Well, this blog is now in https://tech.iogirl.com, I adquired iogirl.com since i found the domain more relevant than girl.place. This blog was in linux.girl.place, and before that it was cat.princesa.company, and it even was zsh.li at 2019.
In my seek of the right domain I had moved the site many times, because first my philosophy was keep it simple, so I used the zsh.li domain, then I wanted to transmit more than just technical stuff, but something cute, feminine, so linux.girl.place, right now I wanted a dot com domain, these domains are very scarce and you will find very long domains nowadays.
I believe this is because I'm very influenced by my current major, accountancy, trying to valuate everything in economical aspects, Iogirl.com is a strong brand since is a short domain and transmits my relationship with technology too.
Also because I'm pretty interested in investment right now, another reason it's that I want to write about magical girl, I will do so in the domain girl.place
It had been a while since last time I wrote about technology.
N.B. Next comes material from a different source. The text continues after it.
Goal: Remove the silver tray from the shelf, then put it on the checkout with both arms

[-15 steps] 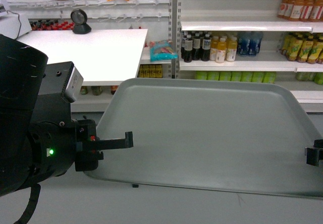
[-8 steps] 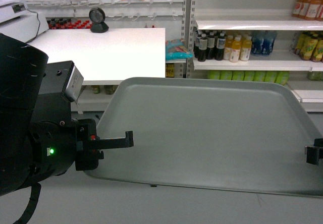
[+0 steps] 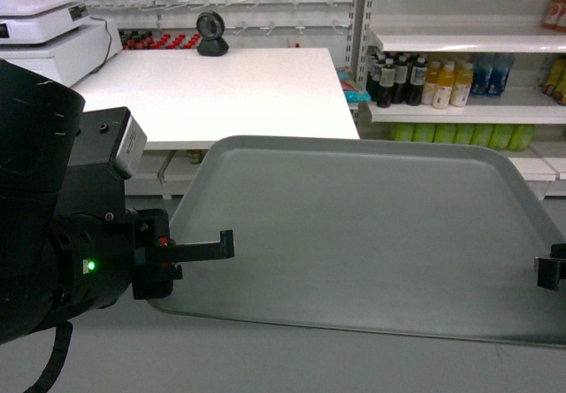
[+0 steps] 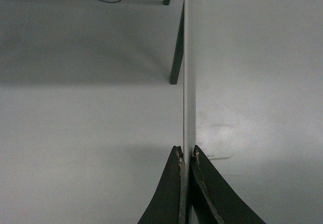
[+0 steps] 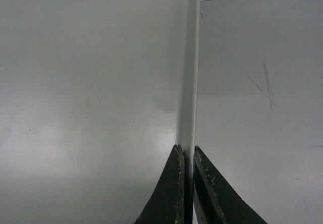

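Checkout slid rightward; pincers still clamp bare silver tray.

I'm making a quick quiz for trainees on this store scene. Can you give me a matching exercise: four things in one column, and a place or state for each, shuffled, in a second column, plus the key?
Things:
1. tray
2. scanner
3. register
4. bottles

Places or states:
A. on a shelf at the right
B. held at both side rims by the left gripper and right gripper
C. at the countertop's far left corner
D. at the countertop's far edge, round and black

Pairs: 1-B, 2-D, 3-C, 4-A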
But this year I have been pretty active in technology. So here we go:
I just installed RHEL 9.3 as my main Desktop system, I got a developer individual subscription. Currently at moment of writing this text despite you are reading this thanks to Ubuntu and Debian, some months ago this site was still running on Centos, and back in 2016 this site was in a shared hosting that used Red Hat Enterprise Linux.
Currently I just try to disconnect from the OS a bit, and use anything that has proven to be useful, currently I was having lots of issues with Debian and right now I'm working pretty nice in Red Hat Enterprise Linux. I know that Red Hat is having issues with the community, and derivated distros are stopped to be binary compatible and they are more focusing in API compatible and I'm not sure about the future of these distros, so I think the most conservative and stable option is to use RHEL itself. If CentOS continued to be a RHEL binary clon as in the old days, I'd be using CentOS instead.
I believe this deserves a briew review, this is something unusual, at least to me, to see someone using CentOS, Rocky, Alma or Red Hat Enterprise as the main OS.
My decision is based only in practical reasons, I can install it in many devices and not worrying to much for version upgrades (RHEL supports last for 10 years). But also because Debian wasn't working to me as I was expecting it. I know that the issue might not be Debian but hey, Red Hat released this OS with this selected applications and it just works, and works well to me.
The experience is pretty similar to Fedora, I haven't used Fedora in years by the way, but you need complementary repos, RPMFusion, and Epel repos for extra packages and so you complete the installation. And now this distro is better than before thanks to snap and flatpack.
It reminded me when I used to download Fedora with Gnome 3, I knew a lot of things thanks to Fedora, how to use LVM, systemd, Gnome 3.
I mostly use the web browser, and a terminal.
It has been a while since the last time I used the pidgin Lurch plugin, the last time it was in Slackware.
1. Install dependencies
sudo dnf install git cmake libpurple-devel mxml-devel libxml2-devel libsqlite3x-devel libgcrypt-devel
2. Make the installation:
git clone https://github.com/gkdr/lurch/
cd lurch
git submodule update --init --recursive
make install-home
3. Now you can open pidgin and enable the plugin
The best, now you can also use it in finch, you have to reenable lurch there.